To me, an event tie in should, ideally, reflect the event in question while still furthering the particular story, agenda, and focus of that particular book. Otherwise it will just seem like the ongoing is lost without crossovers; the fate of some of the X-Men titles in the late 90's, such as EXCALIBUR, X-FACTOR and pre-Milligan X-FORCE. By and large, the two ongoing titles that crossover into WAR OF KINGS haven't suffered from that. NOVA has a set story and is fulfilling it; no, it isn't essential to WAR OF KINGS, but it works for Richard Rider's story, so that matters more. Nothing is more artificial than watching the storyline of an ongoing series grind to a complete halt to do crossover event tie-in's. Despite writing SECRET INVASION, both NEW and MIGHTY AVENGERS suffered from this under Bendis. Many stories became of filler quality and usually didn't involve anyone from the cast of either book. WAR OF KINGS hasn't done that with NOVA or GUARDIANS OF THE GALAXY.
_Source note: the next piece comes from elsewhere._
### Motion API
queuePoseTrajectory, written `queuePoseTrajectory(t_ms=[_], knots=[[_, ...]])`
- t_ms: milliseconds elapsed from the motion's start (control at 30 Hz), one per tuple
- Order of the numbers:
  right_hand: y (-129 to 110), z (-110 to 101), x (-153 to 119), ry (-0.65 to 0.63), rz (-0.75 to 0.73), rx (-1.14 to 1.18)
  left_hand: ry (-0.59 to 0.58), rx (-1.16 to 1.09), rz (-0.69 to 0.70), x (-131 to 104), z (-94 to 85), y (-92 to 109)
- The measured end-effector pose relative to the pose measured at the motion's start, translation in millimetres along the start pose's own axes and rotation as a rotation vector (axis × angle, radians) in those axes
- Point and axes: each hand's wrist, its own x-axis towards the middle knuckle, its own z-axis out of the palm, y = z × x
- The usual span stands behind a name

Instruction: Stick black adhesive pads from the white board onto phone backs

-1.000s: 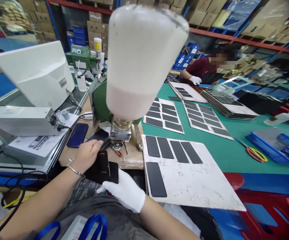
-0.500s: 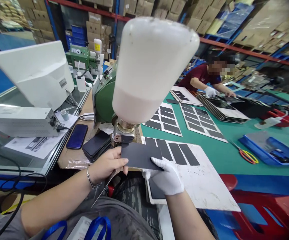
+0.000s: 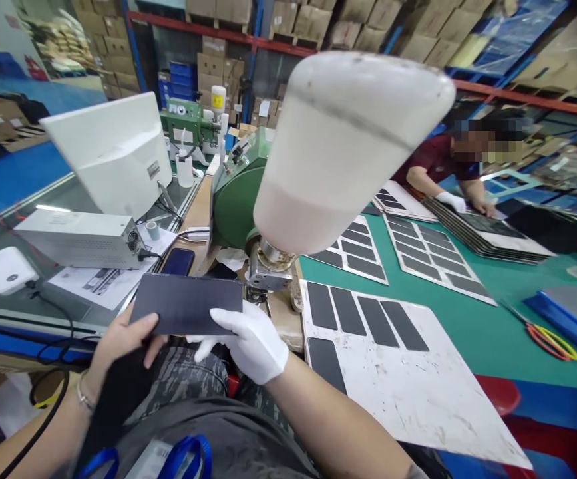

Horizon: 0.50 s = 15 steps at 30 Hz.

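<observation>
My left hand (image 3: 127, 336), bare with a bracelet at the wrist, pinches the left end of a flat dark rectangular sheet (image 3: 186, 303). My right hand (image 3: 255, 342), in a white glove, grips its right end, thumb on top. The sheet is held level above my lap, left of the metal head (image 3: 268, 276) of a green machine (image 3: 238, 193). A large white bottle (image 3: 328, 173), partly full of pale liquid, sits on that head. Another dark strip (image 3: 121, 392) hangs below my left hand; whether my fingers hold it I cannot tell.
A white board (image 3: 392, 392) with several dark rectangles lies at right; two more such boards (image 3: 358, 256) (image 3: 435, 256) lie behind. Scissors (image 3: 550, 342) rest on the green table. A phone (image 3: 178, 261) and grey box (image 3: 86, 239) are at left. A co-worker (image 3: 438, 166) handles stacked boards.
Both hands have carried the dark sheet left, away from the machine's head. The dark strip has come into view under my left hand, and the thin metal tool there no longer shows. The view has shifted.
</observation>
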Motion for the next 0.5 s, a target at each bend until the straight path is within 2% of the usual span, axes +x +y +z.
queuePoseTrajectory(t_ms=[100,233,300,367,433,500], knots=[[-2,-10,-11,0.002,-0.056,-0.154,0.021,0.04,0.01,-7,15.1,-10],[0,-45,-42,0.159,-0.182,-0.257,-0.097,-0.021,-0.021,2,36.6,-15],[3,-63,-58,0.235,-0.18,-0.209,-0.208,-0.034,-0.053,14,50.1,-12],[6,-77,-72,0.283,-0.155,-0.193,-0.375,-0.043,-0.093,27,68.9,-7],[6,-84,-81,0.331,-0.15,-0.249,-0.524,-0.072,-0.147,39,92.2,-1],[3,-86,-86,0.419,-0.167,-0.32,-0.598,-0.117,-0.205,47,116.0,3]])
Plus, NOVA is at least headed into a showdown against Kallark's cousin, who was a villain in KINGBREAKER.
I do agree that KINGBREAKER could have been covered in 4 pages or 4 panels, much less 4 issues. However, the action set-pieces were exciting, and I think it was a mea culpa to X-Men/Starjammer fans for basically shoving the Starjammers to the fringes of their two year storyline to allow someone who isn't one of them to beat Vulcan in WAR OF KINGS.
GUARDIANS OF THE GALAXY does seem a bit more intertwined with WAR OF KINGS, but I see that as due to their purpose; Peter Quill organized them to be pro-active against a threat like Annihilus or Ultron destroying galaxies again. Vulcan is such a threat, and so is the war between the Shi'ar and the Kree, so they would be very involved in stopping it. And, of course, have learned the hard way from various angles that good intentions and diplomatic overtures to zealots fall on deaf ears. Professionals in politics can fail to learn such points for decades. The subplots with Warlock and Phyla are in play, though.
DARKHAWK/ASCENSION seem a bit on the fringes, but I am enjoying them.
WAR OF KINGS itself, though, is working well as a story unto itself, and maybe that is what is shocking. Instead of a death every issue and nothing but explosions, it has lengthy chapters dedicated to character stuff, like Gladiator's changing of ideals or Crystal and Ronan slowly getting closer. That is almost unseen in events of the 21st century. Most are merely checklists of cool moments slapped together on top of an ad for the next event; HOUSE OF M, CIVIL WAR, SECRET INVASION come to mind. WORLD WAR HULK was less so, because Pak is a better writer, it simply came off as what we thought was some ultimate Hulk fan ******* (until Loeb's HULK showed us that, if motivated, Hulk really could punch out Eternity). The ANNIHILATION line of events have easily been the best "events" Marvel has put forth in terms of quality, at least for me. They work because they work as events as well as stories, and aren't as static with the same leads always saving the day in the exact same way (or, for Bendis events, the same leads always FAILING to save the day in the exact same way).